Figure 2: I've labeled the 2nd ECG in today's case.


ANSWER:
While access to a long lead rhythm strip and additional monitoring would be helpful — we still can draw clinically useful conclusions regarding the likely mechanism of the rhythm in ECG #2:
  • There is sinus bradycardia with marked sinus arrhythmia.
  • There is marked baseline artifact — which makes identification of atrial activity challenging. That said — Beat #6 occurs unexpectedly early. However, rather than being a PAC — I believe the RED arrows that are seen in lead V1 suggest a marked sinus arrhythmia.
  • My caliper measurement of the PR interval preceding beats #5 and 6 in lead V1 — suggests that the PR interval increases. However, unlike Mobitz I 2nd-degree AV block — P waves are not regular, and there is no dropped QRS after beat #6.
  • All 8 beats in ECG #2 appear to be conducted (ie, preceded by a PR interval that is constant for all beats except #6).
  • There is 1st-degree AV block (ie, PR interval clearly >0.20 second).

  • IMPRESSION: The finding of sinus bradycardia with 1st-degree AV block + marked sinus arrhythmia + the change in PR interval from beat #5-to-beat #6 — suggests a form of vagotonic block (See My Comment in the October 9, 2020 post in Dr. Smith's ECG Blog).

  • PEARL: Increased vagal tone is highly likely to be the cause of the abnormal rhythm in ECG #2. Given CP, increased troponin and inferior lead ST elevation — this is the ideal situation for which atropine in modest dose may be optimally effective (ie, during the early hours of acute inferior MI when vagal tone is most likely to be increased and responsive to judicious atropine).
  • Especially later on during evaluation of this patient when heart rate continued to drop (ultimately attaining a rate in the 30s) — readiness to administer atropine might prove lifesaving.


Why Was Cardiac Cath Negative for Coronary Disease?
As noted by Dr. Nossen — this patient qualified as MINOCA (Myocardial Infarction with Non-Obstructive Coronary Arteries) — since troponin was positive on his 2nd admission, yet there was no evidence of obstructive coronary disease on cath. As per my review of this subject (Check out My Comment at the bottom of the page in the November 16, 2023 post in Dr. Smith's ECG Blog) — the 3 most common Causes of ACS (Acute Coronary Syndrome) with a "negative" cath are: i) Myocarditis; ii) Takotsubo cardiomyopathy; andiii) MINOCAWith regard to today's case:
  • I thought acute myocarditis to be unlikely given the lack of a viral infection — and the anatomic localization of ECG findings (suggestive of acute infero-postero-lateral MI on ECG #2).
  • I thought the complete lack of QTc prolongation and anatomic localization of ECG findings made Takotsubo cardiomyopathy unlikely.
  • This left MINOCA as the most likely cause of this patient's symptoms.

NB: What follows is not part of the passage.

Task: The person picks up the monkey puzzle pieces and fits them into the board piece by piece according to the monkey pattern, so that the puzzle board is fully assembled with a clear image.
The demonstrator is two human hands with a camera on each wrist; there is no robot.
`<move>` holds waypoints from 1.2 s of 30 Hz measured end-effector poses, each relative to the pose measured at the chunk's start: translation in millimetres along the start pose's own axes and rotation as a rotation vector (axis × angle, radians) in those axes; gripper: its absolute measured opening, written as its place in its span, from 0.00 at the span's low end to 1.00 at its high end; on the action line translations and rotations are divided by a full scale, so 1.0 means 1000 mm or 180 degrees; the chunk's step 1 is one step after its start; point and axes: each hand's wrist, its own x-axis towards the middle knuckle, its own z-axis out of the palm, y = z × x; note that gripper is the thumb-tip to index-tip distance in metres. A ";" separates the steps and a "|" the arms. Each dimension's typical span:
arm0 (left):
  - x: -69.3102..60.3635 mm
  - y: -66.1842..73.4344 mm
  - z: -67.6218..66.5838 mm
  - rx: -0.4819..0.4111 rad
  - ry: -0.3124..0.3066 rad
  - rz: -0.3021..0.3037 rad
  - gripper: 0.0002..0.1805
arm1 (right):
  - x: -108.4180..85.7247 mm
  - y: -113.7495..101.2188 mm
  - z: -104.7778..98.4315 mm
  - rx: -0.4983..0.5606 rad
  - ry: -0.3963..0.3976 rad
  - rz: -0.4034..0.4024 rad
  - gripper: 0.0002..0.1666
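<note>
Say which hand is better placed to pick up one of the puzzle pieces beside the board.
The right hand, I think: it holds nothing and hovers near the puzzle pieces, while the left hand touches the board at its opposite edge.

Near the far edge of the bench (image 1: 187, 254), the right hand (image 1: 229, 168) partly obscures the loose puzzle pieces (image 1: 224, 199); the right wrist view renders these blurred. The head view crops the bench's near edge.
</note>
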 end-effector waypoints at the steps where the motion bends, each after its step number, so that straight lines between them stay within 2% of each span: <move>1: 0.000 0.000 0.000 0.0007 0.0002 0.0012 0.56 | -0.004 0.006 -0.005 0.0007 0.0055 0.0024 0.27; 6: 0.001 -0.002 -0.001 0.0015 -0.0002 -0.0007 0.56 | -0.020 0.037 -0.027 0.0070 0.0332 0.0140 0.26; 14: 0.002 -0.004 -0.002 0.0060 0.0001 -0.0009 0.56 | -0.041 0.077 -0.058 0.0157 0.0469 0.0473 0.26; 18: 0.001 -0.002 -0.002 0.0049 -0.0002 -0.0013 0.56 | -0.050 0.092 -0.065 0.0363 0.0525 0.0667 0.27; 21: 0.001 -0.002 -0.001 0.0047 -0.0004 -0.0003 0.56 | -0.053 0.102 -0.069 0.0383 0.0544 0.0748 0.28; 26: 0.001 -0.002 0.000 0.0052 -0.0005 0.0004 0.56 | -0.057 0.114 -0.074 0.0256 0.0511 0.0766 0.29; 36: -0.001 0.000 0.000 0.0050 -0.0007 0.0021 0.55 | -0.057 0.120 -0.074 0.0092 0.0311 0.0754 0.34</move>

Although important to always consider the possibility of an acute OMI that spontaneously reperfused, such that thrombus is no longer evident by the time cath is performed — today's patient turned out to have coronary artery spasm in the absence of underlying obstructive coronary disease.

Final Thoughts:
Today's patient was discharged and treated with a calcium blocker and extended release nitroglycerin. This combination is often extremely effective for maintaining good longterm outcome (Lanza and Shimokawa — Eur Cardiol 18: e38, 2023).
  • Uncontrolled coronary spasm may be associated with serious arrhythmias, including cardiac arrest (Looi et al — Postgrad Med, 2012; Tan et al — Eur Heart J Case Rep, 2018Chevalier et al — JACC, 1998Rodriguez-Manero — EP Europace, 2018). As a result — an ICD may need to be considered in selected cases.
  • Use ß-blockers with caution (as they may aggravate coronary spasm).
  • Today's patient was noted to be "a previous tobacco user". Given the potential triggering effect of smoking on coronary spasm — absolute abstinence from smoking is essential!